The task: Give back exactly the lines of the data below, starting with the line that has "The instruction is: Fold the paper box" and going on through the line that has "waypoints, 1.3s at".

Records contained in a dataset
* * * *

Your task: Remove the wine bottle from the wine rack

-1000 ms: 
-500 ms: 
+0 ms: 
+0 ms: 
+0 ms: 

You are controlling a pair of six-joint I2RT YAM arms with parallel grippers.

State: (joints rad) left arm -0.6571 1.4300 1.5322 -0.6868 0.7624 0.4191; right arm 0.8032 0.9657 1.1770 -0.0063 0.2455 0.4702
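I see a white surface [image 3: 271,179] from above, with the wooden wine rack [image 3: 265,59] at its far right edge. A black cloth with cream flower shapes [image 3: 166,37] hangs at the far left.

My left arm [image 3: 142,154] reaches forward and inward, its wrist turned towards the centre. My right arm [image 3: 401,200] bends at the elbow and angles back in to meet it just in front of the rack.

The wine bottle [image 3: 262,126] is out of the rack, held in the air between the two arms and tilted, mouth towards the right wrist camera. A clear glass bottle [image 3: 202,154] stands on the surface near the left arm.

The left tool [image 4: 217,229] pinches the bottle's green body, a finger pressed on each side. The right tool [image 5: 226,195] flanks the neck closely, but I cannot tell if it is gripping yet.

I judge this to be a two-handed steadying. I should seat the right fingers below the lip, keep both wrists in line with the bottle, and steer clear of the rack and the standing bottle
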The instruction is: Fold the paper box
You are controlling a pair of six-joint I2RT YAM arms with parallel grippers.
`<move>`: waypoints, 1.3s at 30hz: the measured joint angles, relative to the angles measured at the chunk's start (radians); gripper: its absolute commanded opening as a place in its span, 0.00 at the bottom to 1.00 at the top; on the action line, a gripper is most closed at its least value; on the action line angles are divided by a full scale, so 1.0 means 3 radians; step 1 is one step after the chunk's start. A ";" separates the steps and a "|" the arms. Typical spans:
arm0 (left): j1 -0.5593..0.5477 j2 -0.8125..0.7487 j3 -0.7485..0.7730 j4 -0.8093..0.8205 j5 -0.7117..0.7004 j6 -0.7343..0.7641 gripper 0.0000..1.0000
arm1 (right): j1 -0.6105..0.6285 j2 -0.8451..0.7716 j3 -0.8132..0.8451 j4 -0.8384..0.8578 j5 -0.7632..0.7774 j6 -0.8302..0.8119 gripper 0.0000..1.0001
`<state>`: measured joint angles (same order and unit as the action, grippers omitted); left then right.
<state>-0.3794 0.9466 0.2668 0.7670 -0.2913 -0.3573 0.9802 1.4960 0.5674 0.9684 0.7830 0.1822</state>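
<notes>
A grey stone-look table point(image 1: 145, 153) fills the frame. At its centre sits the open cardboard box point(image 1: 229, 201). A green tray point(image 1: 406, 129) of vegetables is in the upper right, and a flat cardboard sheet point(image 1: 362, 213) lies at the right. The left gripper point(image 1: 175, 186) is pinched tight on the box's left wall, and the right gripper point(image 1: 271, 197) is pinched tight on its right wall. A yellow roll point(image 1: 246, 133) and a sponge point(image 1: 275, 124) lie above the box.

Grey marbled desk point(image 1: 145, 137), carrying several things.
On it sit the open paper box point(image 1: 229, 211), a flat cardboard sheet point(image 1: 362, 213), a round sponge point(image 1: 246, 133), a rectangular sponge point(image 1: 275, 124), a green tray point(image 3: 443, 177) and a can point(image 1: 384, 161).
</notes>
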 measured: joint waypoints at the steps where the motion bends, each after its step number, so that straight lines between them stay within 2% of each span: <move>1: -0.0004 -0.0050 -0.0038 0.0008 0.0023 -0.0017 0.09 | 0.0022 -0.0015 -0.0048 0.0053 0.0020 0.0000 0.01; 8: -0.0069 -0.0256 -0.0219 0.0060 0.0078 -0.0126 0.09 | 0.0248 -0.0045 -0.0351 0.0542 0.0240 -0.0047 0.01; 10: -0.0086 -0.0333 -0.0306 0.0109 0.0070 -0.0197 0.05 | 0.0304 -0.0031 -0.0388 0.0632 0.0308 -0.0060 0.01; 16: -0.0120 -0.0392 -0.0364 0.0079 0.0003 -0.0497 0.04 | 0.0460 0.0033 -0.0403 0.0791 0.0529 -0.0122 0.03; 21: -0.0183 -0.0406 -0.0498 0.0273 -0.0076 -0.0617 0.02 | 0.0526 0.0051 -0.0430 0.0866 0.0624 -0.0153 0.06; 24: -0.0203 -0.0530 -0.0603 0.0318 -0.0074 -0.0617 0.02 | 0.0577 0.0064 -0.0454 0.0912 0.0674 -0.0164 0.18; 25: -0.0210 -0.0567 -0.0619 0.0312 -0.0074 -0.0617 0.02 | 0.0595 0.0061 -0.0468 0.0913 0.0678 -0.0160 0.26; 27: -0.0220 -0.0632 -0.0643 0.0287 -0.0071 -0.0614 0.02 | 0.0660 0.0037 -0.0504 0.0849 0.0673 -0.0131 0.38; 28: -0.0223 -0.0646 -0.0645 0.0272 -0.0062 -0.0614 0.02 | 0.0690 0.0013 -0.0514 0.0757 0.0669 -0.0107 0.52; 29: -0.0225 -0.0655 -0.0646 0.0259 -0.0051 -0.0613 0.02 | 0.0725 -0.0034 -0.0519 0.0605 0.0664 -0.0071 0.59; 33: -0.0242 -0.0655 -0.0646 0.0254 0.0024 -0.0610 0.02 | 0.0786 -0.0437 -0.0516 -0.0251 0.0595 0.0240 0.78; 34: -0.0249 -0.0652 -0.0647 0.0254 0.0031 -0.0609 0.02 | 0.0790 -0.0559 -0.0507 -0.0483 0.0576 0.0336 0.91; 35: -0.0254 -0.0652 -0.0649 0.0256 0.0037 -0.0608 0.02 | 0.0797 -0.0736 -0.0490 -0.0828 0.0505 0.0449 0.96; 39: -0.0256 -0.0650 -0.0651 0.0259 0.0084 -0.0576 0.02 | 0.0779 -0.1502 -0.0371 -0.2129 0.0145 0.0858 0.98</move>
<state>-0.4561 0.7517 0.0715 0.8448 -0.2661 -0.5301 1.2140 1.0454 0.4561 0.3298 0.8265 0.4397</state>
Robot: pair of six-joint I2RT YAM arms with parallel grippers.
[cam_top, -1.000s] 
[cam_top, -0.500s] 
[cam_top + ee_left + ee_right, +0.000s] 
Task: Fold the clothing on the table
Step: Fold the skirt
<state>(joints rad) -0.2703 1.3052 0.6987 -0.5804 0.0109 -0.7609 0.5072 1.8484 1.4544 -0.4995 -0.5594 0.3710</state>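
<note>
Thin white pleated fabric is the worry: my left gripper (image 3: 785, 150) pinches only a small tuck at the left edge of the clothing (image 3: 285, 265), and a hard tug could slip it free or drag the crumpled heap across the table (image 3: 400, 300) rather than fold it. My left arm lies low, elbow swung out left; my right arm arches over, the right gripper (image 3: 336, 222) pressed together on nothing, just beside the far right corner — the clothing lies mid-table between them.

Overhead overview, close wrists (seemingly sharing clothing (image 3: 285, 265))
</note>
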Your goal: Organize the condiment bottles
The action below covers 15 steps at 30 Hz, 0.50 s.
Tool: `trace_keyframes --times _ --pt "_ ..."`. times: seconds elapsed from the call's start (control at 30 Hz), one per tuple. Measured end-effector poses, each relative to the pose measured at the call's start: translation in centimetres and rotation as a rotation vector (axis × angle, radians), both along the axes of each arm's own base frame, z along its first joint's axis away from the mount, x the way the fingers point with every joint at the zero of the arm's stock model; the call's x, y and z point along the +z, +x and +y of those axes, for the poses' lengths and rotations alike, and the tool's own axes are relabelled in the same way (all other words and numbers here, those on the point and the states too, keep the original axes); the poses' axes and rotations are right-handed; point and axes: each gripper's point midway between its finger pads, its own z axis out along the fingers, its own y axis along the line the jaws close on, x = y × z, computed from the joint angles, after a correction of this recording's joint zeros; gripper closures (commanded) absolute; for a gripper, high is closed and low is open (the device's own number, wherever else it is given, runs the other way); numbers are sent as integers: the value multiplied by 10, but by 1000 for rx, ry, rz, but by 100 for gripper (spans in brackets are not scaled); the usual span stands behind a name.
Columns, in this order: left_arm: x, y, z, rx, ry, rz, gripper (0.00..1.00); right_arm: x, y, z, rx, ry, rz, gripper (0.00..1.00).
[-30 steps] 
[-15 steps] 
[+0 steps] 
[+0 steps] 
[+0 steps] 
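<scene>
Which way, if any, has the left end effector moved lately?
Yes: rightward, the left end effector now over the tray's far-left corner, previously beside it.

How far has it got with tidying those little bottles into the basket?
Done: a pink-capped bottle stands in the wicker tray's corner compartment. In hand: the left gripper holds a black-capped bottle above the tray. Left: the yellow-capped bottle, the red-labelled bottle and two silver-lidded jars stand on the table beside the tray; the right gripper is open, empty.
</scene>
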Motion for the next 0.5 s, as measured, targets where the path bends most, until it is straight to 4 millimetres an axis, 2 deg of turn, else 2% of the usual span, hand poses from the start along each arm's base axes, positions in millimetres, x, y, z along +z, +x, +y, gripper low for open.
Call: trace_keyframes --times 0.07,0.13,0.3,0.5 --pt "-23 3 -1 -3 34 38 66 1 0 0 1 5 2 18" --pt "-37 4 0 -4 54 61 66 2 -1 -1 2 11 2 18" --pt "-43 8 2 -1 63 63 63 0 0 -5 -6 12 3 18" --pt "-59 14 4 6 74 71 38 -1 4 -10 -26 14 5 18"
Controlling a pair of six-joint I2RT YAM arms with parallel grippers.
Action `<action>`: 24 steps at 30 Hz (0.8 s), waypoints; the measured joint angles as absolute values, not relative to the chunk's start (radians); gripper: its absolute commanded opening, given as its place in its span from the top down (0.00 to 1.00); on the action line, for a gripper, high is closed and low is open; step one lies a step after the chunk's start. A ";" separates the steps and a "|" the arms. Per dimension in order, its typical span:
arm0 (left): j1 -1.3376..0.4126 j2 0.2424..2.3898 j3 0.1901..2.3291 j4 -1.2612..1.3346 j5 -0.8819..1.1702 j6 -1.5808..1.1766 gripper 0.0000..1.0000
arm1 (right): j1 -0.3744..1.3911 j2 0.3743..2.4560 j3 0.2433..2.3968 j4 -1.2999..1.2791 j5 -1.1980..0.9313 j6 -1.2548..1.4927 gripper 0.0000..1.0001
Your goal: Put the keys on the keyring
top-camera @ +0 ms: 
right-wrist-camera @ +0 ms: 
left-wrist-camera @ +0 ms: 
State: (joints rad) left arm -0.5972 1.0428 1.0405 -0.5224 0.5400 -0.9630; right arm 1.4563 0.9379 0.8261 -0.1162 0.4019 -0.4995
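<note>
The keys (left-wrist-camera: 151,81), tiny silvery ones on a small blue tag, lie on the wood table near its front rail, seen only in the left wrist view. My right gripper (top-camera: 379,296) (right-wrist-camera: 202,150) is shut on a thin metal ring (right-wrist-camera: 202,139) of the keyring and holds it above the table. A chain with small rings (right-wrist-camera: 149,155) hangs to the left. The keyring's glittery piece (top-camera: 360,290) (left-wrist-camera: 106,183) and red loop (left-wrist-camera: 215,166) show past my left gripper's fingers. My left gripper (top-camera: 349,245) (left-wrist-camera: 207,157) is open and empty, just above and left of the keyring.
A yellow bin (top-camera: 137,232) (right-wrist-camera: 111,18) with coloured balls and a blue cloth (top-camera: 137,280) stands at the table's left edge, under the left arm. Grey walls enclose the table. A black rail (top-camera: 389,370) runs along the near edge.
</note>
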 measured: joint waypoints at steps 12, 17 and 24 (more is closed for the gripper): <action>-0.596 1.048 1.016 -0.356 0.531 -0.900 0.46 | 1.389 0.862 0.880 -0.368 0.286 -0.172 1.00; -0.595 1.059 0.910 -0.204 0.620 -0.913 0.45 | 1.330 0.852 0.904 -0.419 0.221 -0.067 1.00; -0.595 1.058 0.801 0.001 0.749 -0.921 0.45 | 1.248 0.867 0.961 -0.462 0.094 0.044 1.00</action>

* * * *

Solution to the problem:
The instruction is: Fold the paper box
You are controlling a pair of six-joint I2RT YAM arms with parallel grippers.
`<move>`: waypoints, 1.3s at 30hz: the measured joint angles, relative to the angles measured at the chunk's start (radians); gripper: its absolute commanded opening as a place in its span, 0.00 at the bottom to 1.00 at the top; on the action line, a gripper is most closed at its least value; on the action line angles are divided by a full scale, so 1.0 means 3 radians; step 1 is one step after the chunk's start. A ";" separates the steps and a "|" the arms. Typical spans:

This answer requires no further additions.